Task prompt =
Return the listing below unchanged, but without pictures.

Data segment =

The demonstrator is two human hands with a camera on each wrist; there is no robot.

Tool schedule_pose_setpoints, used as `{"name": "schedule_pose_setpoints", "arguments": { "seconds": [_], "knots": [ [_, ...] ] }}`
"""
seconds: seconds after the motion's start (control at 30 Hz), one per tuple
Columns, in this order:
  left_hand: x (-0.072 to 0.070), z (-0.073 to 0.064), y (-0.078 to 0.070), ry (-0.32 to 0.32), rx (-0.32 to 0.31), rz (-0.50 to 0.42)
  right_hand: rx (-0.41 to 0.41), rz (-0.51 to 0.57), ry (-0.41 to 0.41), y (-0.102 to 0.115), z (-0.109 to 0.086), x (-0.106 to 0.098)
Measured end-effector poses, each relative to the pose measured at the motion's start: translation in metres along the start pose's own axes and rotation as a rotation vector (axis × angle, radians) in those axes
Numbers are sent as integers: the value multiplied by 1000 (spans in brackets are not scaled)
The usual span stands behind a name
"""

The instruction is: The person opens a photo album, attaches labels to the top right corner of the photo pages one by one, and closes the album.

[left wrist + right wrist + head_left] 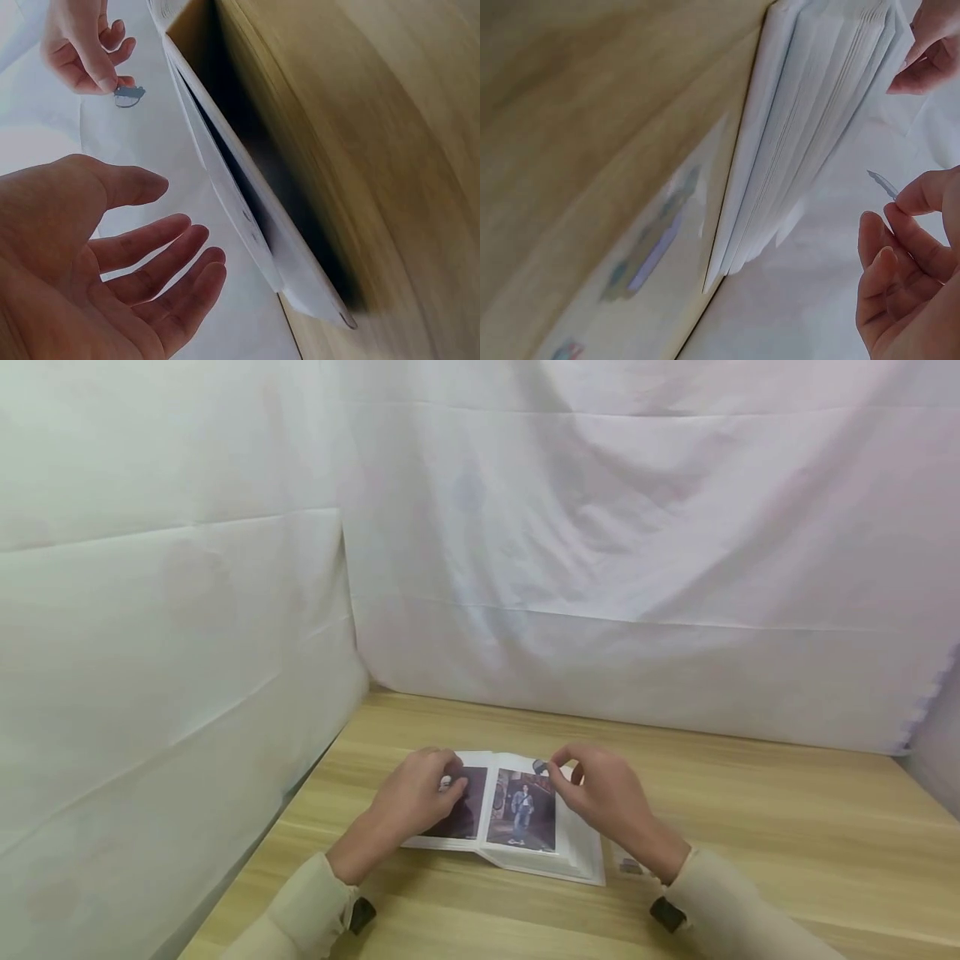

Solution to the problem =
The demonstrator is two human hands with a camera on each wrist; there is no robot.

Tool schedule_pose_setpoints, used as `{"name": "schedule_pose_setpoints", "arguments": { "seconds": [_], "knots": [ [_, ...] ] }}`
"""
seconds: seconds after the motion's start (control at 30 Hz), one per tuple
Columns, in this order:
  left_hand: x (-0.072 to 0.070), z (-0.073 to 0.064), y (-0.078 to 0.070), ry (-0.32 to 0.32), rx (-0.32 to 0.31), rz (-0.50 to 0.42)
  right_hand: rx (-0.41 to 0.41), rz (-0.51 to 0.57), ry (-0.41 to 0.41), y (-0.102 to 0.115), z (-0.109 to 0.086), x (-0.106 to 0.098)
Measured end-effector poses, each relative to the pose measured at the motion's start: translation in metres along the start pose's own axes and rotation as a rotation vector (axis × angle, radians) in those axes
Numbers are sent as integers: the value multiplied by 1000 (spans in brackets are not scaled)
The usual span stands behind a name
"""

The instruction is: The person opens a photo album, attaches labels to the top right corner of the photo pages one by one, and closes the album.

[left wrist + right wrist + head_left] 

The exercise was answered in full.